From April 2019 to May 2020, the study conducted at the Clinical Pathology Department at Minia University's Faculty of Medicine and the South Egypt Cancer Institute worked together to compile the data for this study .It was conducted upon sixty subjects, divided into two groups; Group I (patients’ group): Included thirty newly diagnosed CLL Patients, they were classified according to Binet and RAI staging system, while Group II (control group): It included thirty seemed to have a good health . This study did not include patients who had any kind of infection, whether it was acute or chronic, inflammatory disease, or renal disease. The individuals were asked to fill out a detailed medical history that included their age, fever, susceptibility to fatigue, tendency to bleed easily, and any history of hemolytic attacks. They were then examined clinically for signs of illness, such as pale skin, enlarged liver and spleen, and enlarged lymph nodes.
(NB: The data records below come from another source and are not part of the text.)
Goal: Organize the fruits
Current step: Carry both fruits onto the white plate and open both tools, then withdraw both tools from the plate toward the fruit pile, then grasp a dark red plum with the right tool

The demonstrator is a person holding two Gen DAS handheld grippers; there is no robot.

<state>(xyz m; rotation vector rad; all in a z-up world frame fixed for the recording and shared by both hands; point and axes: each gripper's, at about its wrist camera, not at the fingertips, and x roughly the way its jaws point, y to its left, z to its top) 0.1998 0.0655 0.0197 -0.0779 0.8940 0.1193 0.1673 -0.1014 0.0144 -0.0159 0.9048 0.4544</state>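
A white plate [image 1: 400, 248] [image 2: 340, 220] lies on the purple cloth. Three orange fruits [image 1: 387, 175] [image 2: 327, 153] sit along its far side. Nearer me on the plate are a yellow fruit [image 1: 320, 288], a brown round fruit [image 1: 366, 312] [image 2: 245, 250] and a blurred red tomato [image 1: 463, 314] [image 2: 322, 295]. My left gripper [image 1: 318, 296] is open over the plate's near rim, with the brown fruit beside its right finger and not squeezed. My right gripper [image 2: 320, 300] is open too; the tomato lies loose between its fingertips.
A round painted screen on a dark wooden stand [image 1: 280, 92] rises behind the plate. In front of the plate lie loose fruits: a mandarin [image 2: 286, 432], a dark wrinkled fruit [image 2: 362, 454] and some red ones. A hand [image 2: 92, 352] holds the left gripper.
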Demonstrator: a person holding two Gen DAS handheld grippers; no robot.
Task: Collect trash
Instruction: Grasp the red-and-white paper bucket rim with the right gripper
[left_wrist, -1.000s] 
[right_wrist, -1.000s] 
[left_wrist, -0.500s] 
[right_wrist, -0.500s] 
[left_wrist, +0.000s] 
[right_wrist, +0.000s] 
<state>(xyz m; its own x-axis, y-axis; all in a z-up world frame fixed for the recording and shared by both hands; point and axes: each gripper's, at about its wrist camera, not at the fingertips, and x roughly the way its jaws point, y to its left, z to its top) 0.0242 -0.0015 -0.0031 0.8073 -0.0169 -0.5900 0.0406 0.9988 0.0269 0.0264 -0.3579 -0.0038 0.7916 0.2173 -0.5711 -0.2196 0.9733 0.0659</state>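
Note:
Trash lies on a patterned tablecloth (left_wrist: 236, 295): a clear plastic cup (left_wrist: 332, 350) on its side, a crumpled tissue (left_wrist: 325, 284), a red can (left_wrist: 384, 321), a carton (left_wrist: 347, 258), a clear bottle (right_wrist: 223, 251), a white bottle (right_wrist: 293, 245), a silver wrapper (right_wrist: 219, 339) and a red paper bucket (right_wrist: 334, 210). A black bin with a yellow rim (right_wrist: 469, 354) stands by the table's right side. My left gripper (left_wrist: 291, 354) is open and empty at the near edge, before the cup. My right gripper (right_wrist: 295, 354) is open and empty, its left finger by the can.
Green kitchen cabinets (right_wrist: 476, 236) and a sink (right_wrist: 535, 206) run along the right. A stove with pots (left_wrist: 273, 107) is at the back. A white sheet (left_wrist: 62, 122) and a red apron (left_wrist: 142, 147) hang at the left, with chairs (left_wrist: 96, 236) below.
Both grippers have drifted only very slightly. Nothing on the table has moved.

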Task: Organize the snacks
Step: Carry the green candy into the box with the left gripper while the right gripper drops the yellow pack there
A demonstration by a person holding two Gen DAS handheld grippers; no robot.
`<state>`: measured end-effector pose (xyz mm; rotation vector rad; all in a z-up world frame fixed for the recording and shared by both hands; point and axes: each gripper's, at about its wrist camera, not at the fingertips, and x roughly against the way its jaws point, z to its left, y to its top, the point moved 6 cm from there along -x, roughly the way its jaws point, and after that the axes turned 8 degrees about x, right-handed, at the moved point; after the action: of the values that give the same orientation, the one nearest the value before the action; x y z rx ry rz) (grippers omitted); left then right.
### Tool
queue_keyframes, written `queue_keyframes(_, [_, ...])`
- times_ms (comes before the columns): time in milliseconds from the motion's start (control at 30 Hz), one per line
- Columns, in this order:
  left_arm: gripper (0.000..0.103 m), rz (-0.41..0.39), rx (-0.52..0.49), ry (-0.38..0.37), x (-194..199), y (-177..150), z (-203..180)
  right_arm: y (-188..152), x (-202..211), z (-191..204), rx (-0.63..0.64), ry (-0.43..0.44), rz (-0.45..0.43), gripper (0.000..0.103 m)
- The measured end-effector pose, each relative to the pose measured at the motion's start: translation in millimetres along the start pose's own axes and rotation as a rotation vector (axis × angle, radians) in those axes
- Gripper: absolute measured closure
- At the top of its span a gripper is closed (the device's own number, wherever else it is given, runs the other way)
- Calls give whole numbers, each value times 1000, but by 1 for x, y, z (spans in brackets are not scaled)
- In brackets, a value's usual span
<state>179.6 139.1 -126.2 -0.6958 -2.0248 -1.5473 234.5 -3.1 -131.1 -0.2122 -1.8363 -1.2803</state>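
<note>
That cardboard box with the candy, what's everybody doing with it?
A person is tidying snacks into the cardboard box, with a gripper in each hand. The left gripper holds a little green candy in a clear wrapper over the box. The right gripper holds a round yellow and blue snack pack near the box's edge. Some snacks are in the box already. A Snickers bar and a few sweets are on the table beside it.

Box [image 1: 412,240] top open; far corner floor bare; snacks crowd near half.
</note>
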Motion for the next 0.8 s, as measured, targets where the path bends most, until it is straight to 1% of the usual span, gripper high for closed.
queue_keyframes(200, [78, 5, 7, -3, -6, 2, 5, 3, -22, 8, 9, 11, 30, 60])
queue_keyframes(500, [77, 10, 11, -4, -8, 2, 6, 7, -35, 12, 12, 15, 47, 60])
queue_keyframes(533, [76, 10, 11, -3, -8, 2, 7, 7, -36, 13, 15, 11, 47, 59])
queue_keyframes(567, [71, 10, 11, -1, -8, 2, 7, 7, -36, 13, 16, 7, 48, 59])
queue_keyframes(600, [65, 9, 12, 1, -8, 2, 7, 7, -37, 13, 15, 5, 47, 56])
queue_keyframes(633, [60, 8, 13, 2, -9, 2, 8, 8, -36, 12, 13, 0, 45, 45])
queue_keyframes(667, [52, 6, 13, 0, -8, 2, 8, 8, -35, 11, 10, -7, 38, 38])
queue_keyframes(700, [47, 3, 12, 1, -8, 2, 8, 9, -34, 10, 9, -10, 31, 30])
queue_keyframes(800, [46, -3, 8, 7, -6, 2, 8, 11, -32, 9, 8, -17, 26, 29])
Laboratory investi-gation was evaluated for all studied subjects in the form of: routine investigations (Complete blood count (CBC), Erythrocyte sedimentation rate (ESR), Renal function test and liver function test, Lactate dehydrogenase enzyme (LDH) in addition to CD5 and CD19. moreover, special investigations in the form of: Expression of ZAP-70 via Flow Cytometry and sCD 14 (soluble form) by ELISA kits were done.

Sampling:

Each individual had approximately seven milliliters of venous blood withdrawn under strict aseptic circumstances. This sample was divided as follows; For CBC and flow cytometric analysis, two milliliters of blood were evacuated in a tube containing ethylenediaminetetraacetic acid (EDTA). In order to measure ESR , 1.6 ml of blood was emptied into a tube that already contained 0.4 ml of 3.8% Tri-Sodium Citrate . The rest of the blood was transferred to a plain tube. After the blood had clotted, it was centrifuged. The results of the renal and liver function tests, as well as LDH, were determined using the expressed serum. the remaining serum was stored at -20° for further assessment of sCD14.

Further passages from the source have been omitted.